Buck's parents were Richard Samuel Buck (1839–1909) and Harriet Johnson (1840–1910). He appeared in the 1881 census in Alsagers Bank, and in the 1891, 1901 and 1911 censuses in Stafford. In the 1901 census he was an apprentice fitter, and in the 1911 census he was described as an engineer fitter. During his time with Plymouth Argyle, he was described as being 5 foot 6 1/2 inches tall and barely 11 stone.
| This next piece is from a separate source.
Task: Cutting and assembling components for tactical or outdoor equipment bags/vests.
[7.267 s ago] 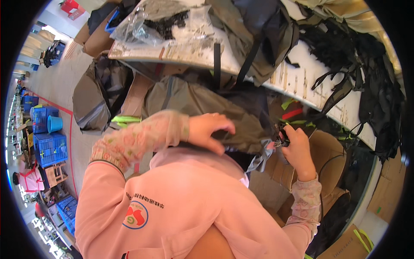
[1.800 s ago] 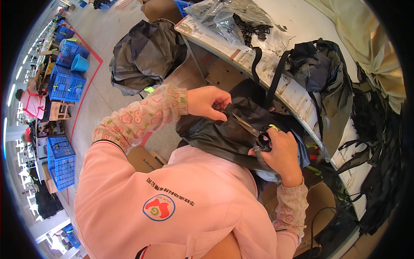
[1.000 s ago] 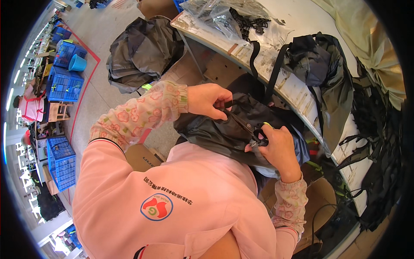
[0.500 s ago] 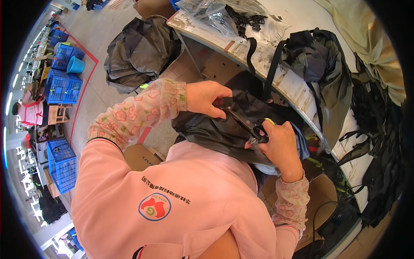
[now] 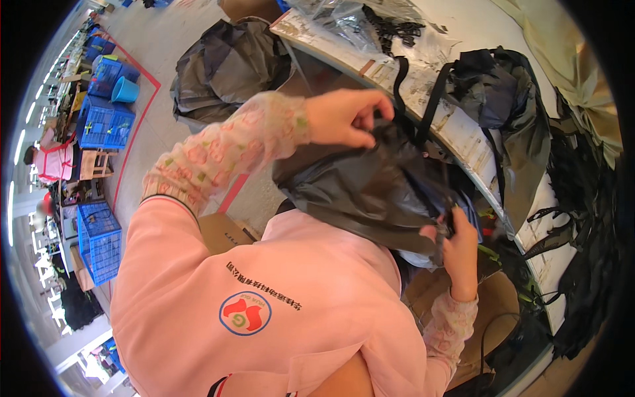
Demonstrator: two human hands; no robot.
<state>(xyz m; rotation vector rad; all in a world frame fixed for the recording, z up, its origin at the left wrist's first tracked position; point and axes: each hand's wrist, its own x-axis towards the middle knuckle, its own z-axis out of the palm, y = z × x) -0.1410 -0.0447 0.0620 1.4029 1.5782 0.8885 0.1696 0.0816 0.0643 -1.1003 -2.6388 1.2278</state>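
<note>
A dark grey-brown fabric piece [image 5: 357, 182], apparently a thin bag or cover, lies bunched over my lap. Above its far left edge is my left hand [image 5: 345, 118]; the fingers are bent and a gap shows between them and the thumb, with nothing visible in it. My right hand [image 5: 460, 248] is at the fabric's right side, closed on a small dark thing [image 5: 450, 221] between thumb and fingers. Motion blur hides what kind of thing it is. A black strap [image 5: 433, 102] runs from the table edge down toward the fabric.
A worn white table [image 5: 344, 49] runs along the far and right sides, bearing another dark bag [image 5: 486, 92], a clear plastic bag [image 5: 344, 20] and black straps [image 5: 575, 218]. More dark fabric [image 5: 228, 66] is heaped at far left. Blue crates [image 5: 102, 126] stand beyond; cardboard [image 5: 489, 301] is below right.
My left hand has let go of a short dark strap end and lifted up and away. My right hand has moved right and nearer me. The fabric now spreads flatter between them.
</note>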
In July 1913, he resided in Stafford and he married Stella Margaret Williams on 15 July 1913. In the First World War, from 1915 to 1918, he served in the Army Service Corps where he gained the British War Medal. In 1918, he was resident in Cramer Street, Stafford. From 1921 to 1931 he was a publican in Rugby, Warwickshire at the Victoria Inn, 1 Lower Hillmorton Road. Between 1945 and 1952 he was a clerk in the Grinding Wheel Works in Stafford. He died in Stafford on 5 June 1952, and is buried in the Eccleshall Road Cemetery.